Бокалов не переставал удивляться этому странному отделению, где все, вместо того чтобы, как это обычно принято, представлять положение дел в лучшем свете, делают наоборот и выкладывают комиссии все самое скверное.
— Товарищ майор, присаживайтесь и расскажите комиссии об этом деле.
Ковалев сел и, не глядя на Скорнякова, как умел, стал рассказывать о Степановой.
— Делать теперь обыск, производить изъятие, вызывать, допрашивать — просто глупо, — закончил он. — Оскорбим людей и все разрушим.
— Теперь… Теперь, конечно, глупо, — зло согласился Скорняков. — Сразу надо было делать! Как теперь Романову объяснить? Или предложишь заявление скрыть?
— Очень просто, — сказал Ковалев. — Миша принесет часы домой. Степанова напишет второе заявление с просьбой прекратить работу по первому заявлению. Романов это переживет. И ты тоже. Ничего страшного.
— Тебе — конечно!
— И тебе.
— Ну да, когда-то он их принесет, да и принесет ли вообще, и будет ли еще свадьба… Не тебе, а мне влепят выговор, если дворник часы не вернет. Мне, товарищ Ковалев. А я и так за тебя выговор получил. Может, хватит?
— Да глупо же изымать часы. Артист любит Софью Ивановну. Это проверено. Не любил бы — стал открещиваться или сбежал бы. А он ищет сближения с мальчиком. Он любит, и раз любит — найдет. И мешать им сейчас глупо. Глупо, пойми ты! Это же формальность, никому не нужная, для одной отчетности. Канцелярия.
— Ты такую демагогию брось! Не будь этой самой канцелярии, у нас бы давно про всякую ответственность забыли. Не подрывай законов. Яхонтов правильно тебе сказал.
— Твой Яхонтов, ты сам знаешь кто…
— Я знаю и другое: в своей работе он отсебятины не порет. И не его, а тебя пока ездят проверять. Если преступления не было, ты не мог, как положено в таких случаях, вернуть Степановой заявления? Не мог официально предложить ей взять заявление обратно?
— Да! Не мог! Потому что вернуть ей заявление и показать ей нашу незаинтересованность в опеке, сыграть отбой — преступление! Мы сейчас обязаны глаз с них не сводить! Держать их под угрозой опеки до конца, до тех пор, пока в семье у них все окончательно не встанет на свои места. И пусть мне грозят десять выговоров, я заявления ей не верну!

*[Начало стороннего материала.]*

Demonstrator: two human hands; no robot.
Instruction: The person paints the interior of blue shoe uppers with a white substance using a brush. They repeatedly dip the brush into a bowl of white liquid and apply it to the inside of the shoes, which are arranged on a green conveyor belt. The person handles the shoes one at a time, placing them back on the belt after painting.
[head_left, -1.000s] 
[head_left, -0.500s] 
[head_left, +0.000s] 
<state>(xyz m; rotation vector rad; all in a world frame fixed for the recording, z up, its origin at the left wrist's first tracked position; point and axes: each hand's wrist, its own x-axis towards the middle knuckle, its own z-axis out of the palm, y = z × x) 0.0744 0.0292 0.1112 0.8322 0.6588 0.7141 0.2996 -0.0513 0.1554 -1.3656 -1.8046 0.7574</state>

Бокалов только снисходительно покачал головой.
— Товарищи… Товарищи! Можно обсуждать, можно спорить, но не в таком же кулачном тоне! Точка зрения Ковалева комиссии ясна. Ваша — тоже. Комиссия обсудит, сделает выводы. Как вы, товарищ Ковалев, планируете свой день?
Ковалев кратко доложил о Тамаре.
— Да, я думаю, ЦК поможет, — согласился Бокалов. — До свидания. Поезжайте. Ведь мы не увидимся сегодня больше? — он вежливо улыбнулся Ковалеву. — Да, и вот еще что… Оставьте нам ключи. Комиссию очень интересует ваш стол и сейф.

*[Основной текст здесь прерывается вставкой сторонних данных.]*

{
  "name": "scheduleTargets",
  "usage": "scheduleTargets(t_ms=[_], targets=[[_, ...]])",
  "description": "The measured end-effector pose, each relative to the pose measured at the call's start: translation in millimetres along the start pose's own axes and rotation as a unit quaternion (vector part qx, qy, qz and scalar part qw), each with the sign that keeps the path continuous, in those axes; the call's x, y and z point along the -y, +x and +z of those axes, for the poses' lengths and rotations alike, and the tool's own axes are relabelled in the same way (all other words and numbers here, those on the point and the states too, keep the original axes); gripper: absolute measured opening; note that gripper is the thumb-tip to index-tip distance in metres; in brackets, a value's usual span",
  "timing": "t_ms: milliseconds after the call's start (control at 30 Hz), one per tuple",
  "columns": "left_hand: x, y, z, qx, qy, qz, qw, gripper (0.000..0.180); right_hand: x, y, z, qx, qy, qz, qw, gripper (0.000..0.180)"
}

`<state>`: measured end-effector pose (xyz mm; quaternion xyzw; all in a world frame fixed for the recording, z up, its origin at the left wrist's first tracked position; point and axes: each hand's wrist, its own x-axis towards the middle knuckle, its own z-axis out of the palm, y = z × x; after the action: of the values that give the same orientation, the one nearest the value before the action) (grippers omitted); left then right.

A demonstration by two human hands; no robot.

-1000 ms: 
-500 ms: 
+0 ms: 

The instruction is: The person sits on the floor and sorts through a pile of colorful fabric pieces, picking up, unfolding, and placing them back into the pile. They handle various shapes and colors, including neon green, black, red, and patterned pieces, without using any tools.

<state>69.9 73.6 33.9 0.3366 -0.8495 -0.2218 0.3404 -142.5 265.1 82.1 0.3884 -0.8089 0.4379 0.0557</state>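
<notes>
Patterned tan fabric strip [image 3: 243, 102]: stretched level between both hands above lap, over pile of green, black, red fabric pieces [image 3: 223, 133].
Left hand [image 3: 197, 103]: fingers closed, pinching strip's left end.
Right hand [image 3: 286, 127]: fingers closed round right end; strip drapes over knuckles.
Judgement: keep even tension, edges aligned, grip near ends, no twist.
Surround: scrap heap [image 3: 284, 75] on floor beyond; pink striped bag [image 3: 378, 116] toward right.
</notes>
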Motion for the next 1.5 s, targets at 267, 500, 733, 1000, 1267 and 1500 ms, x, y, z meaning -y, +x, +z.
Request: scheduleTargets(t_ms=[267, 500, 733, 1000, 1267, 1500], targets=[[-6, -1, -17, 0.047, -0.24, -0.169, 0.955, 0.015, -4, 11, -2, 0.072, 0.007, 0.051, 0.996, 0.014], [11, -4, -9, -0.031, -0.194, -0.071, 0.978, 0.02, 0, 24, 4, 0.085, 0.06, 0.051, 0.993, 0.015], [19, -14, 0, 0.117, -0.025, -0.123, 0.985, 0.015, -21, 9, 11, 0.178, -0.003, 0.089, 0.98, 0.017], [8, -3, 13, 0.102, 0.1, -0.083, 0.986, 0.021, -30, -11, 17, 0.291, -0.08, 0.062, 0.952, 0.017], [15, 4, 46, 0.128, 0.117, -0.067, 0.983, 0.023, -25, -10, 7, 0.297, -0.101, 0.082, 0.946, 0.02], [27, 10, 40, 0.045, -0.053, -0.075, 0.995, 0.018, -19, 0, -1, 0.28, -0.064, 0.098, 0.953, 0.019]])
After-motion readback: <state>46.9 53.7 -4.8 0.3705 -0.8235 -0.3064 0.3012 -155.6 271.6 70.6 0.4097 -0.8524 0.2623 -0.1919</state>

Ковалев вспыхнул, взглянул на Бокалова, на Скорнякова, опустил руку в карман.
— Там есть частные письма. От таких вот Тамар. Прошу вкладывать в те же конверты, не перепутать.

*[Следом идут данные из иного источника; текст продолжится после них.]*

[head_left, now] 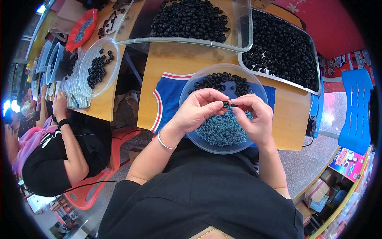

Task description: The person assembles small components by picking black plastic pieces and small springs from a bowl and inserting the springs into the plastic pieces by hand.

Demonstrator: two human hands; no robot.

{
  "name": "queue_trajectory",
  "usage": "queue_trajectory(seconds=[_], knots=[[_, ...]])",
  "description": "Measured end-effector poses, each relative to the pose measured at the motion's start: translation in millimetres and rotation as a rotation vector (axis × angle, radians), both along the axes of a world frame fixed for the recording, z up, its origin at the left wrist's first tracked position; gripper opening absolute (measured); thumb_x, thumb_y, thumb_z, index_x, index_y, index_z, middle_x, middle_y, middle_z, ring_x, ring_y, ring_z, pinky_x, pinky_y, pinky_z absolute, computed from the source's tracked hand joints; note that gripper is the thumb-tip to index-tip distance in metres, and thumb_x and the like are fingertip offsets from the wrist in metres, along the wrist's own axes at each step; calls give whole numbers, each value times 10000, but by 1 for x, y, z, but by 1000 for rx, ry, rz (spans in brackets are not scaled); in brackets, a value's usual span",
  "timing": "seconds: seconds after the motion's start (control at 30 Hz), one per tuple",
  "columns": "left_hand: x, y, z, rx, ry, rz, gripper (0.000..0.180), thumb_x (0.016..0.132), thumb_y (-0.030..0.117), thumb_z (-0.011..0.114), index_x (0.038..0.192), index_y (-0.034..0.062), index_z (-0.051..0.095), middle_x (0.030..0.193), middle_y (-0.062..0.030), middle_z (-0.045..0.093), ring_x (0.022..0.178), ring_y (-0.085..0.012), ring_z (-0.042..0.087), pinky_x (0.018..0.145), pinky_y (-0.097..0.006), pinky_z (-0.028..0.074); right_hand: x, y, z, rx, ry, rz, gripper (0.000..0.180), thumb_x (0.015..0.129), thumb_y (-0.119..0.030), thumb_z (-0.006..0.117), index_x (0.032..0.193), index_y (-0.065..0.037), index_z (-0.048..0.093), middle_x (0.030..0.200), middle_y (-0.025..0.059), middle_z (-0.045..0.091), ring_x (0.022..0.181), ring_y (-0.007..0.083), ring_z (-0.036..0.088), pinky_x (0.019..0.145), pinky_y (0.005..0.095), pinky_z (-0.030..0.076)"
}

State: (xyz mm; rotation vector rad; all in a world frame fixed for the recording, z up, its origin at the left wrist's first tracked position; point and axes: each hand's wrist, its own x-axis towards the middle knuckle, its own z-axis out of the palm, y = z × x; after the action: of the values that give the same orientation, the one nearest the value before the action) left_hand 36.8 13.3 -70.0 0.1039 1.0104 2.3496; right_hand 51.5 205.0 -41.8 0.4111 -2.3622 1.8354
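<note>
My left hand point(201, 108) pinches a small black bead-like piece point(225, 104) with a round hole between thumb and fingertips. Close against it, my right hand point(254, 115) is closed in a pinch at the piece's right side. A small dark tip shows at those fingers, too small to name. Both hands are above a clear round plastic bowl point(184, 97). Black hollow round pieces point(218, 81) fill the bowl's far part, and a heap of small teal pieces point(223, 133) lies in its near part. A blue cloth with red and white trim point(169, 95) is under the bowl.
Beyond the bowl stand a large clear bin point(187, 43) and a white-rimmed tray point(274, 77), both heaped with black pieces. A blue plastic chair point(356, 107) is at the right. On the left, a co-worker point(59, 155) sits at another table with a clear bowl point(105, 85).
</note>
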Motion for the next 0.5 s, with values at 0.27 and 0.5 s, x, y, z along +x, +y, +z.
queue_trajectory(seconds=[0.27,0.5], knots=[[1,1,-1,52,-5,-2,169,880,58,656,1034,15,600,985,-63,637,897,-132,639,808,-253,539,3,-5,9,162,189,4,207,723,0,761,916,-23,689,827,78,658,665,133,627,569,236,506],[1,1,-1,52,-16,-6,162,877,63,662,1018,18,595,969,-62,640,878,-126,639,793,-250,540,5,-5,13,260,264,-4,200,711,-27,775,891,-32,686,789,71,647,641,154,629,548,257,506]])
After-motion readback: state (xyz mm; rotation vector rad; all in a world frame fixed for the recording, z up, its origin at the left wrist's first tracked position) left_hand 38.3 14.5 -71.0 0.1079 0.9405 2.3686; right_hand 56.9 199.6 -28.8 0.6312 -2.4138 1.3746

Не глядя на них, он положил ключи на стол и вышел.
29
Скорняков разглядывал блестящее колечко с ключами и возмущался. Даже при комиссии подчиненные говорят ему «ты» и пререкаются с ним. Собственно, сам Скорняков в таком откровенном товарищеском разговоре не видел ничего плохого, если бы присутствовали при этом только свои. Но милиция — это милиция, организация, где действуют армейские уставы и где приказ начальника есть или по крайней мере должен быть законом для подчиненного. Ведь комиссии же гораздо проще усмотреть в пререканиях анархию, нетребовательность Скорнякова к подчиненным, обвинить его в развале дисциплины оперативных работников и именно это сделать корнем всех зол, чем серьезно проанализировать то положение, в какое оказалась поставленной милиция в последнее время разными путаными указаниями, и высказать это высшему руководству. Человек ума практического, Скорняков вовсе не идеализировал Бокалова на этот счет, несмотря на его интеллигентное лицо и вежливую полуулыбку.
В свою очередь, Бокалов достаточно ревизовал отделений и не обманывался относительно этих соображений Скорнякова, прекрасно понимая его.